In an accident in Wolfsburg on Wednesday evening, four young men 18 to 20 years, died. They rode in a brand new golf.

A fifth victim is in danger, police said. The 19-year-old driver had the 170 horsepower car, which was registered to his father, only a few hours earlier, picked up in person at the Wolfsburg plant. After he had driven with friends, with over 100 miles an hour through his hometown.

The vehicle was a function of the roadway, crashed into a traffic island, flung against a tree and was ripped from a second in two parts.

"The first responders offered a grim picture," said police spokesman Thomas Figge. None of the five passengers had put on a seatbelt. All were catapulted from the vehicle and thrown into the street.

One of the men died at the accident scene, the other succumbed shortly afterwards in the nearby hospitals due to their severe injuries.

Currently, the bodies are examined for traces of alcohol, drugs and tablets.

*And this one chilled me right through. :? *http://www.m5board.com/vbulletin/e60-m5-e61-m5-touring-discussion/111454-rough-shifts-m-mode.html

Read it and wait til you get to post number 45


----------



## ecko2702 (Jan 26, 2009)

hell of a crash  can't view either one the links I am not a member of edition38 and the m5 board say link not found :?


----------



## Charlie (Dec 15, 2006)

I can't access the M5 one either 

Charlie


----------



## T3RBO (Dec 9, 2003)

That just sends a chill down your spine looking at the pictures... not finished reading yet

Working version of second link

http://www.m5board.com/vbulletin/e60-m5 ... -mode.html


----------



## ecko2702 (Jan 26, 2009)

I remember that accident.

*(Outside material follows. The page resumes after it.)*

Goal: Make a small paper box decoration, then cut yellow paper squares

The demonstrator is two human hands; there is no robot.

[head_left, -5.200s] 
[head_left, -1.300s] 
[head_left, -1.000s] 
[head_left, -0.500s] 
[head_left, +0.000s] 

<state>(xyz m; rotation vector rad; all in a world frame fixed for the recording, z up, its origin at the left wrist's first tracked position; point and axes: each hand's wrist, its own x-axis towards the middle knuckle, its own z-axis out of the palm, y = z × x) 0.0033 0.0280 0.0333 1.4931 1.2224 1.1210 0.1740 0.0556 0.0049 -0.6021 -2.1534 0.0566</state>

You know it says they were all drunk and when drunk drivers have accidents I could care less if they die (I was hit by one). But at the age of 18 that's just sad. At least they were smart enough to go to an airstrip rather than the motorway and kill someone else.


----------



## Matchu (Jul 19, 2009)

Scary stuff...


----------



## acmurray (Jun 28, 2007)

Two very sad stories. Over here in Ireland we have ever increasingly graphic anti speed / drink driving ads which have very little affect on me if I am to be honest. One day my brother who knows that I get rushes of blood to the head while driving sent me a mail which showed pictures of the driver of a wrecked car being taken out in pieces and being put into black bin bags. This mail had a hammer blow affect on me and really did slow me down. I will see if I can find it but be warned that you will not have the same attitudes to speeding after seeing it.
In the mean time this one has a happy ending.
http://jalopnik.com/cars/news/holy-crap ... 241141.php


----------



## Medic999 (Mar 21, 2009)

See stuff like this all the time in my job. I'm one of the team who has to pull them out and try to save their lives, some we win some we lose.

Sadley stuff like this will continue to happen week in, week out with drivers thinking they can drive at Forumla 1 speeds, when in reality they can't really drive at normal road speeds.. never mind supersonic speeds..


----------



## Dotti (Mar 9, 2003)

Very very sad indeed


----------



## Naresh (Nov 22, 2004)

It's amazing how even a small tree like that can remain standing after taking such a big hit from a speeding car..........proving that fact you can't beat mother nature and a lesson to us all against reckless and mindless driving! [smiley=stop.gif]


----------



## Medic999 (Mar 21, 2009)

Naresh said:


> It's amazing how even a small tree like that can remain standing after taking such a big hit from a speeding car..........proving that fact you can't beat mother nature and a lesson to us all against reckless and mindless driving! [smiley=stop.gif]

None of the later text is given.